Some Handy T-SQL String Manipulation Techniques

Transact-SQL (T-SQL) offers a nice set of functions and methods for manipulating strings. Let’s look at some handy techniques that can help us work more efficiently with string data in SQL Server.

String Splitting with STRING_SPLIT()

The STRING_SPLIT() function, introduced in SQL Server 2016, provides an efficient way to split strings based on a delimiter:

SELECT value
FROM STRING_SPLIT('apple,banana,cherry', ',');

Result:

value 
------
apple
banana
cherry

3 row(s) returned

This function returns a table of strings, making it easy to use in JOINs or other set-based operations.

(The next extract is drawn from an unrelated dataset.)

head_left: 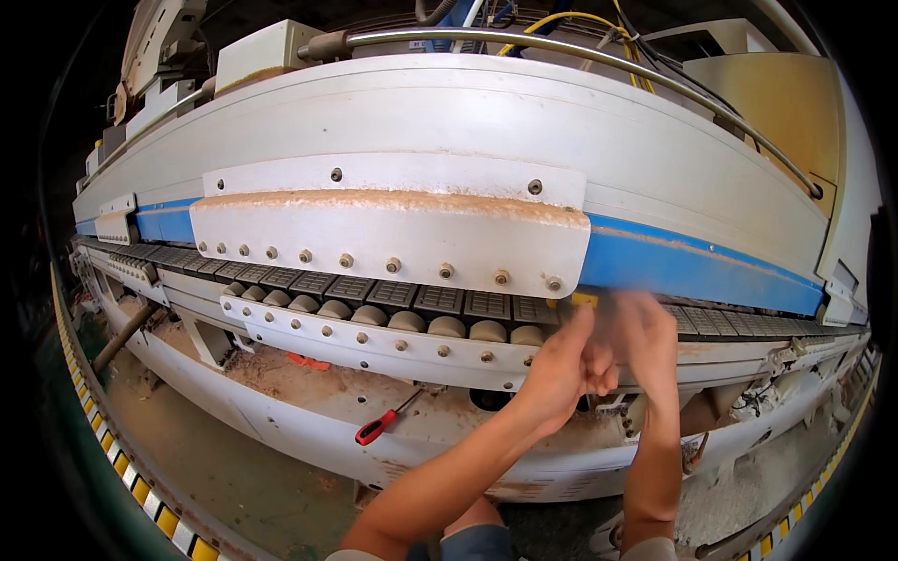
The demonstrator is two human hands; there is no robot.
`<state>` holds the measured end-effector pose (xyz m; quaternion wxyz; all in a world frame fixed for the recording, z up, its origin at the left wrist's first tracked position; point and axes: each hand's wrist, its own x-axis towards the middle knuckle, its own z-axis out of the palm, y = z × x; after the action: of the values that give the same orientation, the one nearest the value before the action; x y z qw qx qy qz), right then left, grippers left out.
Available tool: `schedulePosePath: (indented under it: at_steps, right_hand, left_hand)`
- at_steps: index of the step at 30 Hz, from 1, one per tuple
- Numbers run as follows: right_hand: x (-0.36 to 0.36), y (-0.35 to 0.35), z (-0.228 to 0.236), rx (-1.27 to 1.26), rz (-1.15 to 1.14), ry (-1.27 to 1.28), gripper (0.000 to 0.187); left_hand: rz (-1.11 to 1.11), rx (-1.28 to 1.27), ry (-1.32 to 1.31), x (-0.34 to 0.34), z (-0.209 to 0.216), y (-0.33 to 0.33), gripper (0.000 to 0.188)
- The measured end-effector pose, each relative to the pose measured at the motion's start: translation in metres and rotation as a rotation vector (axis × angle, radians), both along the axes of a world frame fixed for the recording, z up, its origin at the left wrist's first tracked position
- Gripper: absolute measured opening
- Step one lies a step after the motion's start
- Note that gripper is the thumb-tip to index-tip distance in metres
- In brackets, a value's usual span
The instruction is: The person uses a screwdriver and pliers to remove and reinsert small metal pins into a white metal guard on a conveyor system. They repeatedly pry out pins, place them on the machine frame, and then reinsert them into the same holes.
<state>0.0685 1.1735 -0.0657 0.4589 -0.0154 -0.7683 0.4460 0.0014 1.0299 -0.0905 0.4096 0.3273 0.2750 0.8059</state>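
Note:
My left hand (559,372) is raised at the right end of the row of rollers (407,321), its thumb up and its fingers curled in. What its fingers close on is hidden. A small yellow piece (584,299) shows just above the thumb tip; I cannot tell whether the hand touches it. Close beside it, my right hand (645,332) bends downward at the wrist, smeared by motion, so its grip is unclear. Both hands are in front of the dark segmented conveyor chain (440,299), below the blue strip (692,262).
A red-handled screwdriver (377,428) lies on the dusty lower ledge (449,439) of the machine. Above the chain, a bolted white guard plate (383,224) juts out. An orange-red scrap (309,361) rests among the dust at left. Yellow-and-white striped edging (140,491) curves along the lower left.

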Motion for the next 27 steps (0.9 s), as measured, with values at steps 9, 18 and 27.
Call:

String Aggregation with STRING_AGG()

The STRING_AGG() function, available from SQL Server 2017 onwards, allows for efficient string concatenation:

SELECT STRING_AGG(Name, ', ') AS ProductList FROM Product;

Example result:

ProductList                                                                                                                         
------------------------------------------------------------------------------------------------------------------------------------
Mountain Bike, Road Bike, Helmet, Water Bottle, Bike Pump, Cycling Shorts, Bike Light Set, Cycling Gloves, Bike Lock, Cycling Jersey

1 row(s) returned

This function can also be used with ORDER BY for sorted concatenation. To do this, use the WITHIN GROUP clause:

SELECT 
    STRING_AGG(Name, ', ') WITHIN GROUP ( ORDER BY Name ) AS ProductList 
FROM Product;

Example result:

ProductList                                                                                                                         
------------------------------------------------------------------------------------------------------------------------------------
Bike Light Set, Bike Lock, Bike Pump, Cycling Gloves, Cycling Jersey, Cycling Shorts, Helmet, Mountain Bike, Road Bike, Water Bottle

1 row(s) returned

Pattern Matching with LIKE

Complex pattern matching can be achieved using the LIKE operator with wildcards:

SELECT *
FROM Customers
WHERE LastName LIKE '[AEIOU]%';

This returns customers where LastName starts with a vowel.

Here’s another example:

SELECT ProductName, Description
FROM Products
WHERE Description LIKE '%organic%'
   OR Description LIKE '%natural%'
   OR Description LIKE '%eco-friendly%';

This query retrieves products where the description contains any of the words organic, natural, or eco-friendly. The % wildcard allows for any characters before or after the specified words.

One more example.

Suppose we have the following table:

EmployeeID  Email                           
---------- --------------------------------
1 [email protected]
2 [email protected]
3 [email protected]
4 [email protected]
5 [email protected]
6 [email protected]
7 [email protected]
8 [email protected]
9 [email protected]

Here’s a query that uses the LIKE operator to filter the Email column by a certain pattern:

SELECT EmployeeID, Email
FROM Employees
WHERE Email LIKE '%[a-z]%[.][a-z]%@%[.]%[.]%';

Example result:

EmployeeID  Email                       
---------- ----------------------------
2 [email protected]
4 [email protected]
7 [email protected]
8 [email protected]

Substring Extraction with CHARINDEX() and SUBSTRING()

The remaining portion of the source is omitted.